_Material provided_.
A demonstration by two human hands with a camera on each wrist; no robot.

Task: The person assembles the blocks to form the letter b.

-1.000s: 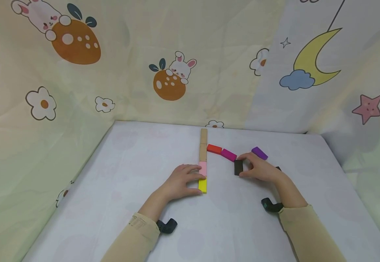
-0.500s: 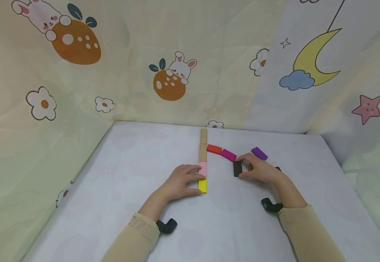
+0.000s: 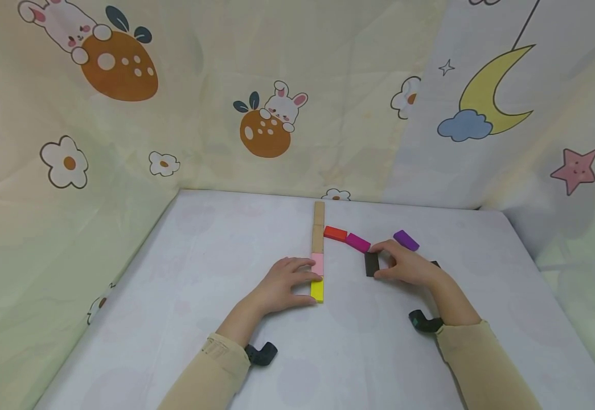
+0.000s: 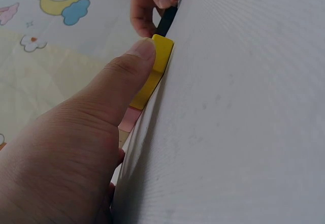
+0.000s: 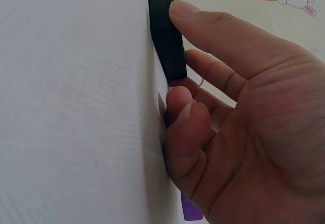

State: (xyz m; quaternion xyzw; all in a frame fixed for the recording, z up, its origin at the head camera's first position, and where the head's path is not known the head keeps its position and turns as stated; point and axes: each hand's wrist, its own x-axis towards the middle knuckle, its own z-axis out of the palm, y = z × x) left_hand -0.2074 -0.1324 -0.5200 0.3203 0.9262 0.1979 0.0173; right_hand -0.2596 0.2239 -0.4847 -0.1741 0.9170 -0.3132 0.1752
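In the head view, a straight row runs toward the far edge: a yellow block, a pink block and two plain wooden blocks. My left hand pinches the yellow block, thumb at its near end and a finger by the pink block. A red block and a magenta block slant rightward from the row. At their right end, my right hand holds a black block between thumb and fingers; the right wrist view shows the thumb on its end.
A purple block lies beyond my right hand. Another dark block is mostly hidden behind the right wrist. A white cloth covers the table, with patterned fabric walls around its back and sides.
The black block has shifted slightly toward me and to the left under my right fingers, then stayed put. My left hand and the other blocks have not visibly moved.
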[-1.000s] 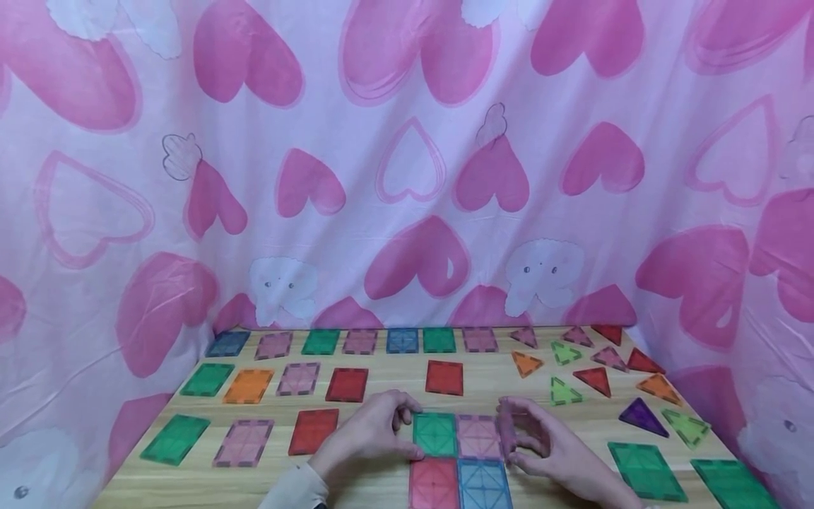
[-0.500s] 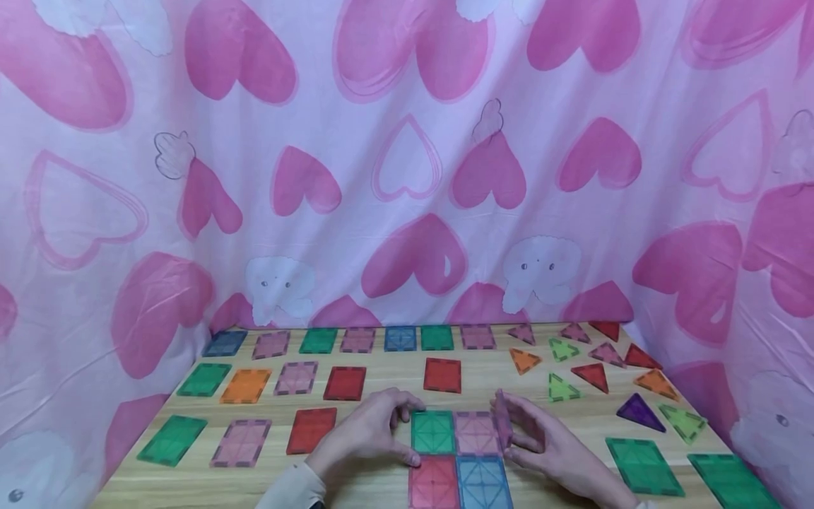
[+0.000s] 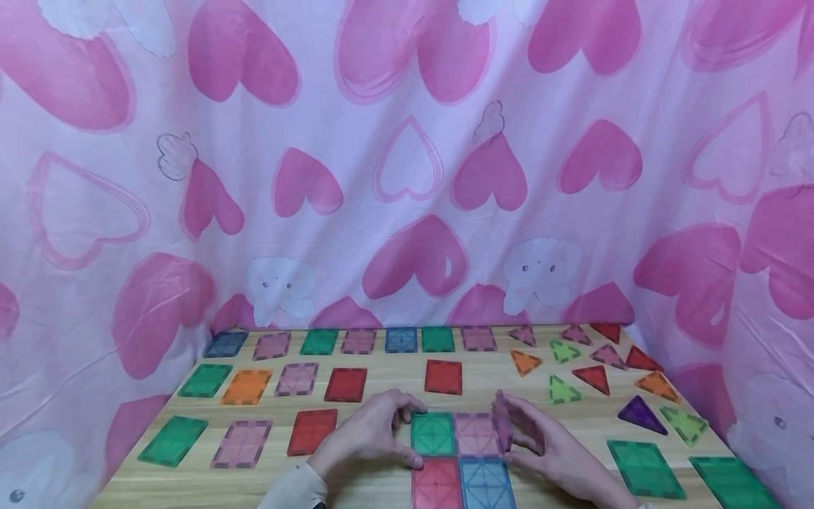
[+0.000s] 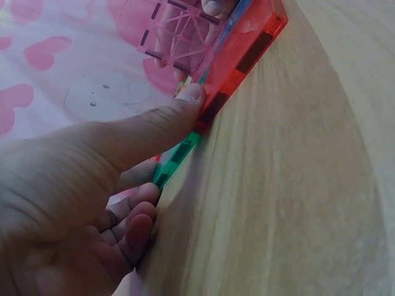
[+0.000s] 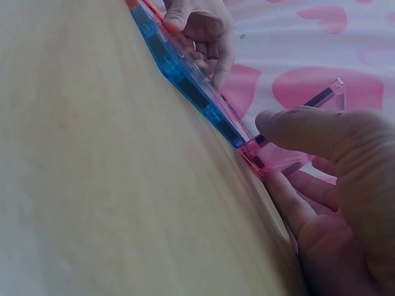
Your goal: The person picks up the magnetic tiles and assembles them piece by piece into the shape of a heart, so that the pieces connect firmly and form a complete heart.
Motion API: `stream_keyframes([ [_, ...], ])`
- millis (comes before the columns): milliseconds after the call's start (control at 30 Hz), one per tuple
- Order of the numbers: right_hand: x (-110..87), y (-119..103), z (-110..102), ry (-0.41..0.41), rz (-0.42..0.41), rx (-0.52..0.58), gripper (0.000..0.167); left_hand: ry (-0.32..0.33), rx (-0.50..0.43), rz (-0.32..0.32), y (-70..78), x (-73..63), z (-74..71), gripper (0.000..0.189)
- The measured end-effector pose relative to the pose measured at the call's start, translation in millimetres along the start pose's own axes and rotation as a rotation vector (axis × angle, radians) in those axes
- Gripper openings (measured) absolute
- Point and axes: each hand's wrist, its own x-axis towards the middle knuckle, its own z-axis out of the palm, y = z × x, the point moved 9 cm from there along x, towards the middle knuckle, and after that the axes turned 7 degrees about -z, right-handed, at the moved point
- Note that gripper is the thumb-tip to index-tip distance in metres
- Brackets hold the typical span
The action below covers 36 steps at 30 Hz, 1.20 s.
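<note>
A two-by-two block of flat translucent magnetic tiles lies at the table's front: a green tile (image 3: 434,434) and a pink tile (image 3: 475,435) behind, a red tile (image 3: 436,482) and a blue tile (image 3: 486,483) in front. My left hand (image 3: 375,429) grips the green tile's left side, fingers at its far corner; the thumb touches where green meets red. My right hand (image 3: 547,442) holds another pink tile (image 3: 502,422) on edge, nearly upright, along the flat pink tile's right side. In the right wrist view this upright tile (image 5: 327,95) leans between thumb and fingers, its lower edge meeting the block.
Loose square tiles, such as a red one (image 3: 443,377) and an orange one (image 3: 246,387), lie in rows behind and left. Triangles, including a purple one (image 3: 642,415), spread at right. Two larger green tiles (image 3: 646,469) lie front right. A heart-print curtain (image 3: 407,162) surrounds the table.
The pink tile in my right hand has shifted slightly left, and my right fingers now sit more behind it. My left hand and the flat block stay nearly the same.
</note>
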Motion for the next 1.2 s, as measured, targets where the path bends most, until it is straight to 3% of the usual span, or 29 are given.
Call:
stream_keyframes([
  [367, -5.9, -7, -9, 0.01, -0.013, -0.044, 0.097, -0.019, -0.043, -0.028, -4.1, -0.1, 1.9, 0.068],
  [467, -11.8, -18, -24, 0.088, -0.048, -0.123, 0.095, -0.024, -0.051, -0.033, -5.4, -0.5, 1.7, 0.068],
  [633, -32.0, -43, -64, 0.305, -0.124, -0.366, 0.092, -0.021, -0.056, -0.02, -5.5, 0.7, 0.9, 0.068],
  [700, -42.6, -48, -79, 0.358, -0.081, -0.47, 0.092, -0.027, -0.062, -0.015, -5.0, 1.4, 2.1, 0.068],
  [833, -69.6, -42, -104, 0.37, 0.012, -0.616, 0.09, -0.034, -0.074, -0.016, -4.3, 0.8, 6.3, 0.068],
  [933, -89.0, -29, -121, 0.338, 0.057, -0.672, 0.09, -0.029, -0.076, -0.022, -3.3, 1.0, 6.1, 0.068],
  [1133, -114.9, 9, -144, 0.197, 0.269, -0.66, 0.099, -0.024, -0.051, -0.021, -2.9, 1.0, 3.2, 0.067],
  [1200, -119.0, 17, -146, 0.156, 0.304, -0.664, 0.101, -0.018, -0.04, -0.02, -3.5, 0.4, 1.4, 0.067],
])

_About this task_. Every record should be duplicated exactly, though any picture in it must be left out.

_Exercise output_.
A demonstration by two human hands with a camera on each wrist; no robot.

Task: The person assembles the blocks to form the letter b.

-1.000s: 
-0.500s: 
+0.000s: 
+0.000s: 
+0.000s: 

State: (xyz m; quaternion xyzw; all in a frame fixed for the recording, z up, its origin at the head camera's first position, and where the head's path is not known the head keeps its position and turns as stated; point and axes: each hand's wrist, its own x-axis towards the middle knuckle, its own z-axis out of the palm, y = z × x) left_hand -0.2074 -0.1324 -0.5200 0.3203 0.9262 0.1979 0.0173; right_hand -0.2596 0.2239 -0.4847 -0.1741 0.9170 -0.3132 0.1752
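In the head view, a straight row runs toward the far edge: a yellow block, a pink block and two plain wooden blocks. My left hand pinches the yellow block, thumb at its near end and a finger by the pink block. A red block and a magenta block slant rightward from the row. At their right end, my right hand holds a black block between thumb and fingers; the right wrist view shows the thumb on its end.
A purple block lies beyond my right hand. Another dark block is mostly hidden behind the right wrist. A white cloth covers the table, with patterned fabric walls around its back and sides.
The black block has shifted slightly toward me and to the left under my right fingers, then stayed put. My left hand and the other blocks have not visibly moved.
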[-1.000s] 
[-0.500s] 
[+0.000s] 
[+0.000s] 
[+0.000s] 
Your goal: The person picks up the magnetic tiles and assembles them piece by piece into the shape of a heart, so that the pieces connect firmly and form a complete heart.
Motion API: `stream_keyframes([ [_, ...], ])`
- millis (comes before the columns): milliseconds after the call's start (control at 30 Hz), one per tuple
- Order of the numbers: right_hand: x (-110..87), y (-119..103), z (-110..102), ry (-0.41..0.41), rz (-0.42..0.41), rx (-0.52..0.58), gripper (0.000..0.167); left_hand: ry (-0.32..0.33), rx (-0.50..0.43), rz (-0.32..0.32), y (-70..78), x (-73..63), z (-74..71), gripper (0.000..0.189)
- The measured end-effector pose relative to the pose measured at the call's start, translation in millimetres along the start pose's own axes and rotation as a rotation vector (axis × angle, radians) in those axes
- Gripper openings (measured) absolute
- Point and axes: each hand's wrist, its own x-axis towards the middle knuckle, its own z-axis out of the palm, y = z × x, the point moved 9 cm from there along x, towards the middle knuckle, and after that the axes turned 7 degrees about -z, right-handed, at the moved point
- Note that gripper is the thumb-tip to index-tip distance in metres
- Brackets hold the typical span
The action below covers 36 steps at 30 Hz, 1.20 s.
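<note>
A two-by-two block of flat translucent magnetic tiles lies at the table's front: a green tile (image 3: 434,434) and a pink tile (image 3: 475,435) behind, a red tile (image 3: 436,482) and a blue tile (image 3: 486,483) in front. My left hand (image 3: 375,429) grips the green tile's left side, fingers at its far corner; the thumb touches where green meets red. My right hand (image 3: 547,442) holds another pink tile (image 3: 502,422) on edge, nearly upright, along the flat pink tile's right side. In the right wrist view this upright tile (image 5: 327,95) leans between thumb and fingers, its lower edge meeting the block.
Loose square tiles, such as a red one (image 3: 443,377) and an orange one (image 3: 246,387), lie in rows behind and left. Triangles, including a purple one (image 3: 642,415), spread at right. Two larger green tiles (image 3: 646,469) lie front right. A heart-print curtain (image 3: 407,162) surrounds the table.
The pink tile in my right hand has shifted slightly left, and my right fingers now sit more behind it. My left hand and the flat block stay nearly the same.
</note>
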Motion for the next 1.2 s, as measured, targets where the path bends most, until it is straight to 3% of the usual span, or 29 are given.
Call:
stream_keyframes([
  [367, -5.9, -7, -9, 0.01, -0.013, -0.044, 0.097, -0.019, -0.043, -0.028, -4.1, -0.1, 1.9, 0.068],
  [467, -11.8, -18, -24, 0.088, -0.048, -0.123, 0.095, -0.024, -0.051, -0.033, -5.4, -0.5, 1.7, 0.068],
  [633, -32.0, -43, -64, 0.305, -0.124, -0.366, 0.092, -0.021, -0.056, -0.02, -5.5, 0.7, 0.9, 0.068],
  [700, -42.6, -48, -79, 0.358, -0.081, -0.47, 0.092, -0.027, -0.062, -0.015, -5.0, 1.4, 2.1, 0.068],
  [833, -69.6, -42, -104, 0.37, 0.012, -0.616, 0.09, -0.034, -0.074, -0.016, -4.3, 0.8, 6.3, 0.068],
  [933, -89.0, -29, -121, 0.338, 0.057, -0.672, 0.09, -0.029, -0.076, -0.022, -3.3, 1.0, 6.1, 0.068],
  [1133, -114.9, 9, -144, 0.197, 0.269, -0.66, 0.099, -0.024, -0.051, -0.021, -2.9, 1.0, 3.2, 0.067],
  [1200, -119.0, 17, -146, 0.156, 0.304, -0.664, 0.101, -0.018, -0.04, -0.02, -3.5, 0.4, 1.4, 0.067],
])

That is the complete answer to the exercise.